--- DATASET SECTION ---
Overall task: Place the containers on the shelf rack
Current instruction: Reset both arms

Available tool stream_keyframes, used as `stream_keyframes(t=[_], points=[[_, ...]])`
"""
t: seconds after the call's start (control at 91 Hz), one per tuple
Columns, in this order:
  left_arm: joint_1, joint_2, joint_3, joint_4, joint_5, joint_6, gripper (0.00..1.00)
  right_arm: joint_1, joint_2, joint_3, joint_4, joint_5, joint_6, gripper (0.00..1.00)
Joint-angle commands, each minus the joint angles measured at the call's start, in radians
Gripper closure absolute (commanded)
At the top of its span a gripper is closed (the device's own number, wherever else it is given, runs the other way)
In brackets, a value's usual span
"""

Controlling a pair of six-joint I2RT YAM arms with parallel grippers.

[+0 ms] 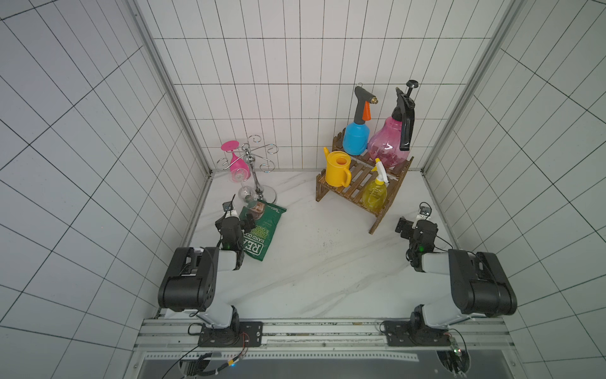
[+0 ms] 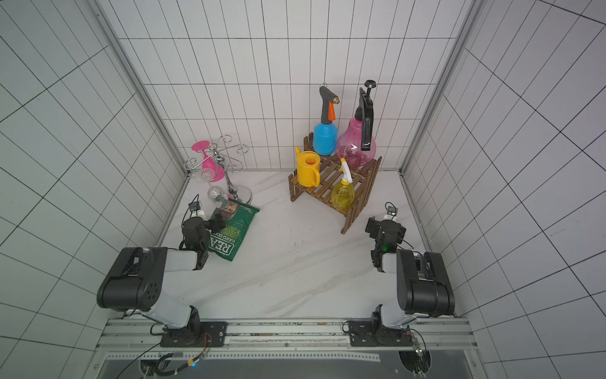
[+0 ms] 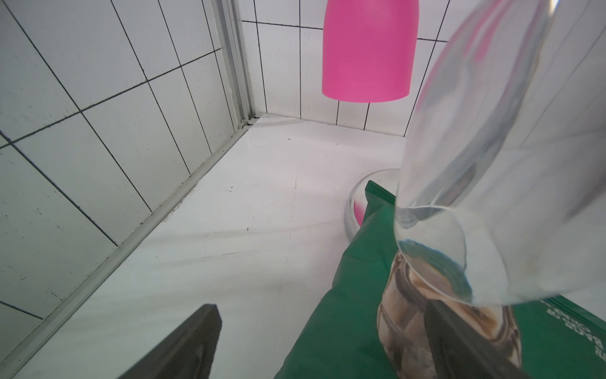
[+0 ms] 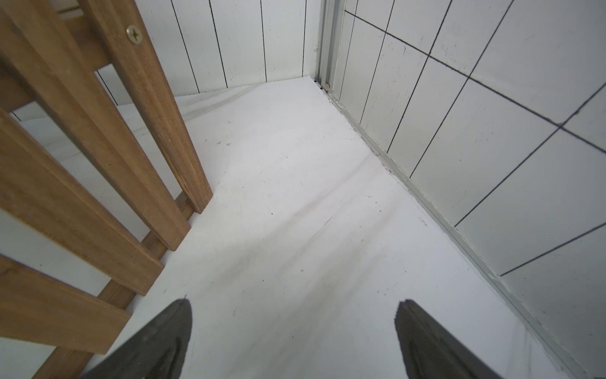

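The right gripper (image 4: 295, 302) stands with its jaws spread wide and nothing between them, low over the bare white table (image 4: 295, 197). The shelf rack (image 1: 359, 174) is just ahead of it and toward the left arm's side, its wooden end frame close beside one finger. All four containers sit on that rack. The blue sprayer (image 1: 355, 137) and the pink sprayer (image 1: 385, 141) stand upright side by side on the upper tier, farthest from the gripper. The yellow watering can (image 1: 337, 169) and the small yellow sprayer (image 1: 373, 193) stand on the lower tier, the small sprayer nearest the gripper. The left gripper (image 3: 321, 306) is also fully spread and empty, well apart from the rack. It hovers over the far end of a green crisp bag (image 1: 262, 233). A clear glass (image 3: 492, 164) hangs just ahead of one finger, with a pink glass (image 1: 236, 164) and their chrome stand (image 1: 254, 170) beyond.
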Motion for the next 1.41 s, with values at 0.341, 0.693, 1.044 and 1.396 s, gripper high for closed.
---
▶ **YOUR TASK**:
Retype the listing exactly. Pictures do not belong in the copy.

▶ **EXERCISE SOLUTION**:
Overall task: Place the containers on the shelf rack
Current instruction: Reset both arms

Available tool stream_keyframes, used as `stream_keyframes(t=[_], points=[[_, ...]])`
"""
t: seconds after the call's start (control at 91 Hz), one per tuple
Columns, in this order:
  left_arm: joint_1, joint_2, joint_3, joint_4, joint_5, joint_6, gripper (0.00..1.00)
  right_arm: joint_1, joint_2, joint_3, joint_4, joint_5, joint_6, gripper (0.00..1.00)
Joint-angle commands, each minus the joint angles measured at the call's start, in radians
Gripper closure absolute (commanded)
At the top of its span a gripper is closed (the device's own number, wherever else it is given, runs the other way)
In brackets, a value's usual span
"""

Controlling a pair of six-joint I2RT YAM arms with parallel grippers.

[+0 ms] 
[+0 ms] 
[+0 ms] 
[+0 ms] 

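The right gripper (image 4: 295, 302) stands with its jaws spread wide and nothing between them, low over the bare white table (image 4: 295, 197). The shelf rack (image 1: 359, 174) is just ahead of it and toward the left arm's side, its wooden end frame close beside one finger. All four containers sit on that rack. The blue sprayer (image 1: 355, 137) and the pink sprayer (image 1: 385, 141) stand upright side by side on the upper tier, farthest from the gripper. The yellow watering can (image 1: 337, 169) and the small yellow sprayer (image 1: 373, 193) stand on the lower tier, the small sprayer nearest the gripper. The left gripper (image 3: 321, 306) is also fully spread and empty, well apart from the rack. It hovers over the far end of a green crisp bag (image 1: 262, 233). A clear glass (image 3: 492, 164) hangs just ahead of one finger, with a pink glass (image 1: 236, 164) and their chrome stand (image 1: 254, 170) beyond.
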Motion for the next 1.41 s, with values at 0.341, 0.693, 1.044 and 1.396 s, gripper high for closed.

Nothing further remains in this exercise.